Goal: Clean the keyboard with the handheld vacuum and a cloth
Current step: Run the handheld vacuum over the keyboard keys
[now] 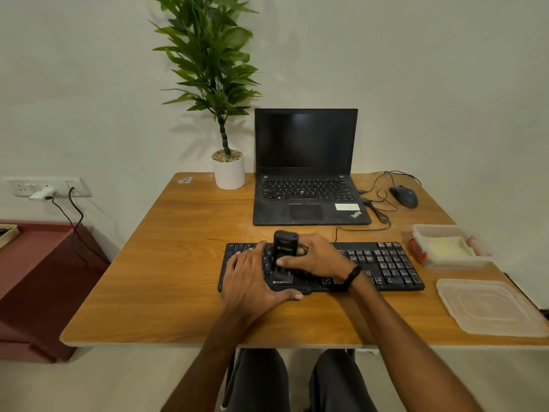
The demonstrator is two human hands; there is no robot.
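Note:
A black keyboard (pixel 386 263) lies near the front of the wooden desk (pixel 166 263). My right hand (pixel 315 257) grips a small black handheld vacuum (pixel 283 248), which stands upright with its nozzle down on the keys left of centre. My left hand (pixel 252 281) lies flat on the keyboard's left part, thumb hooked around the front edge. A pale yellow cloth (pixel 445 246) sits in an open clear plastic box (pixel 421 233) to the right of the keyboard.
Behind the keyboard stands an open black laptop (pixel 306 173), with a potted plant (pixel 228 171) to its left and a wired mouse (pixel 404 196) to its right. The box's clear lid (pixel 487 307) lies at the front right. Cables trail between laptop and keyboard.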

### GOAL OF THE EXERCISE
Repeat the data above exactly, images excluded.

### TASK RESULT
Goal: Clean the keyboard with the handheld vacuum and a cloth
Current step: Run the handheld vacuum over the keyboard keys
[now] 
The demonstrator is two human hands; there is no robot.
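Note:
A black keyboard (pixel 386 263) lies near the front of the wooden desk (pixel 166 263). My right hand (pixel 315 257) grips a small black handheld vacuum (pixel 283 248), which stands upright with its nozzle down on the keys left of centre. My left hand (pixel 252 281) lies flat on the keyboard's left part, thumb hooked around the front edge. A pale yellow cloth (pixel 445 246) sits in an open clear plastic box (pixel 421 233) to the right of the keyboard.
Behind the keyboard stands an open black laptop (pixel 306 173), with a potted plant (pixel 228 171) to its left and a wired mouse (pixel 404 196) to its right. The box's clear lid (pixel 487 307) lies at the front right. Cables trail between laptop and keyboard.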

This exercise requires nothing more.